The U.N. report determined coal use for electricity must fall from nearly 40 percent today to 1 to 7 percent by 2050. It projects that zero-carbon renewable energy has to supply 70-85 percent of the world’s electricity by 2050, compared to about 25 percent now, in order to keep warming to 1.5 degrees.

Yet Republicans who might be sympathetic to these goals are signaling for Curbelo and his colleagues to slow down. Curbelo insists that Sen. Lindsey Graham, R-S.C., has told him he is open to supporting his carbon tax bill, or something like it. But Graham’s office provided a curt response to a question from the Washington Examiner seeking to confirm that: “Haven’t introduced anything like that,” said Kevin Bishop, a spokesman.

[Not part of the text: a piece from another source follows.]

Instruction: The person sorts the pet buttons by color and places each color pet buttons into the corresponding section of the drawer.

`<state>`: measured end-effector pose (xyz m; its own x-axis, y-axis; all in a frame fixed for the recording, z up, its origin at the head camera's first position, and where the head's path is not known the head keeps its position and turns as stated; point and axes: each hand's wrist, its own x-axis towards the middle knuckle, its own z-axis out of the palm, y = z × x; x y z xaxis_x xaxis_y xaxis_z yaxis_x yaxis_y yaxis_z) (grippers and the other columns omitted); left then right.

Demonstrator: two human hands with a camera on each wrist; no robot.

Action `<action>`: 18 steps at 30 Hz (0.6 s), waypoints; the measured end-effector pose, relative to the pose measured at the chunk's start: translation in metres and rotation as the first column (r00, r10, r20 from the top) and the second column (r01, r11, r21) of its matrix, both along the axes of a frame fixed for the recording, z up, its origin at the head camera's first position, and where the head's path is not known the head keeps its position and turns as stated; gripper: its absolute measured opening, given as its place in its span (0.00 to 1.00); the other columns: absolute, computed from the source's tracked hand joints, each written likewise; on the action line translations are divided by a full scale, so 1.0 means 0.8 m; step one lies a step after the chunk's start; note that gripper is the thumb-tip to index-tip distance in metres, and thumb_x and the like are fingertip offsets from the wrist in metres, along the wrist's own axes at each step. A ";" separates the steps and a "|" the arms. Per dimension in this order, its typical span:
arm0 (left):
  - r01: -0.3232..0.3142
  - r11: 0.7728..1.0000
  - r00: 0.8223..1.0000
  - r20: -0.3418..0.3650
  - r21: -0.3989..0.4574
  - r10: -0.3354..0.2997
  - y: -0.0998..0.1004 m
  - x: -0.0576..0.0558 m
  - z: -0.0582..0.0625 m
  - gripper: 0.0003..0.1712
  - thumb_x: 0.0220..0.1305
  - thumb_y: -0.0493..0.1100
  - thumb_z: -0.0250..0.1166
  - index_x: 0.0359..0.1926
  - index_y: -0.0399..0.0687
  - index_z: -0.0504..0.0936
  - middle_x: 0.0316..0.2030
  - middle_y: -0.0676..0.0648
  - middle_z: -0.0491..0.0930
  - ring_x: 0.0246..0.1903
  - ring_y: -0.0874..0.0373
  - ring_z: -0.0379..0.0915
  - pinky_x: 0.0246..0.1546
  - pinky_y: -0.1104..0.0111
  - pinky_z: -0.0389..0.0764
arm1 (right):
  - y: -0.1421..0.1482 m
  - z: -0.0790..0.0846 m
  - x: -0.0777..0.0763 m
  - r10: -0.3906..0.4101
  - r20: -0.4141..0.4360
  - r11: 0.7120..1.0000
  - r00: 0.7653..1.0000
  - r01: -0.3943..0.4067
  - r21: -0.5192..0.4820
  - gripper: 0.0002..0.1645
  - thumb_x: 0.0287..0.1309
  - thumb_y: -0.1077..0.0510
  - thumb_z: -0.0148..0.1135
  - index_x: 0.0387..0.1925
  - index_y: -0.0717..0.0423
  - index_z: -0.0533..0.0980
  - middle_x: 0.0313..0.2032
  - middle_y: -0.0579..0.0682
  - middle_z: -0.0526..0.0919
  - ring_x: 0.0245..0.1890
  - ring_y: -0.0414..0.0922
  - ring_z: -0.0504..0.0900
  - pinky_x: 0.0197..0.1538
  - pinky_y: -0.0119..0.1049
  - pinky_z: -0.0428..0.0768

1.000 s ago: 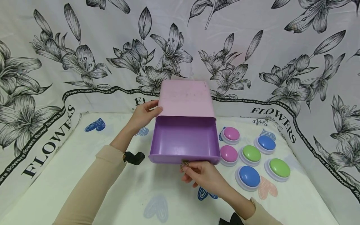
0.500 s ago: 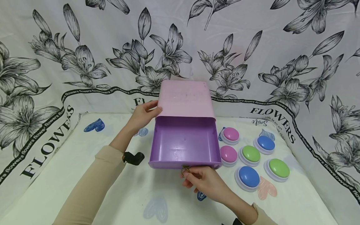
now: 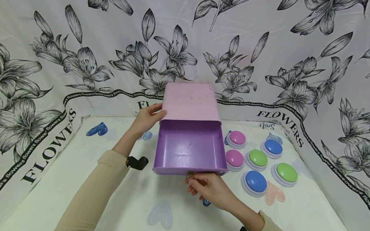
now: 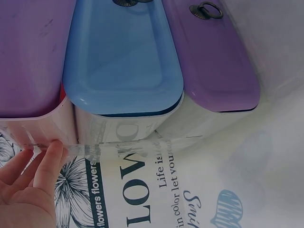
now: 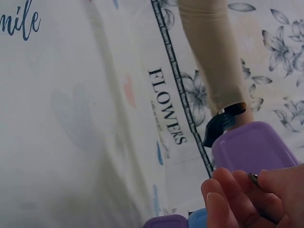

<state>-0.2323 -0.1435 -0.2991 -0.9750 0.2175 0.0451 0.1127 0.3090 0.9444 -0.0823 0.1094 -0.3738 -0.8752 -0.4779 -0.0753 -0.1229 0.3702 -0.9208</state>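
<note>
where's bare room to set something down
Bare cloth lies in front of the open drawer, between the left sleeve and right hand, and also left of that sleeve. The drawer's visible floor is bare too. Right of it, six domed buttons crowd the cloth.

smooth plastic drawer (image 3: 185, 150) (quite glossy)

drawer (image 3: 189, 155) before cab. (image 3: 190, 102), btns (image 3: 258, 157) r. of drawer, on cloth (image 3: 130, 202)

White heart-print cloth (image 3: 124, 199) beneath 6 buttons (image 3: 258, 158) and 1 drawer cabinet (image 3: 190, 102)
</note>
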 end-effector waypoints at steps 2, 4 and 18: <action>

Other climate-friendly Republicans in Curbelo's caucus do not want to talk about it until their re-election race passes, and declined comment to the Washington Examiner.

Some GOP lawmakers say the U.S. should do its part, but challenged other major greenhouse emitters to do so as well.

“Climate change is a serious threat, and we care about the countless lives this report shows it will impact,” Rep. Tom Reed, R-N.Y., a Climate Solutions Caucus member, told the Washington Examiner. "Only when China and India make a firm commitment to this issue will we have a chance to make a difference."

Republican energy policy experts who encourage bipartisan solutions to curb climate change are not surprised by reactions like these, and doubt the U.N. report will alter the views of GOP voters.

“Members like Curbelo and Fitzpatrick — if they survive — and I very much hope they do, have all the incentive in the world to continue speaking out for climate action, but I’m not sure there is a lot of political incentive in most Republican districts to begin speaking out for the first time,” said Shane Skelton, a former energy adviser to House Speaker Paul Ryan, R-Wisc. “Most voters, I imagine, are completely unaware of this report and its findings.”

Most Republicans, including Trump administration agencies such as the EPA and Energy Department, chose to downplay the U.N. report by bragging about how market forces have helped the U.S. become a world leader in reducing greenhouse gas emissions, mostly as a result of natural gas replacing coal as the dominant energy source.

“The U.S. must remain the global leader in developing innovative ways to reduce emissions,” Sen. John Barrasso, R-Wyo., the chairman of the Environment and Public Works Committee, told the Washington Examiner, adding it must maintain an “energy mix” beyond only renewables.

Republicans who favor market-oriented solutions over government intervention say policymakers should approve bills introduced in Congress that incentivize the development of technologies such as carbon capture and storage, battery storage, and advanced nuclear reactors.

Those innovations are a key component of avoiding the worst climate outcomes, the U.N. report said, but they don’t go far enough.

“What I hope Republicans realize is of course we should all celebrate we are reducing emissions,” Curbelo said. “I just want to accelerate this trend. That's all. We are not proposing some dramatic overhaul and shock to the economy. Band-aids are not going to work. We need a bold solution.”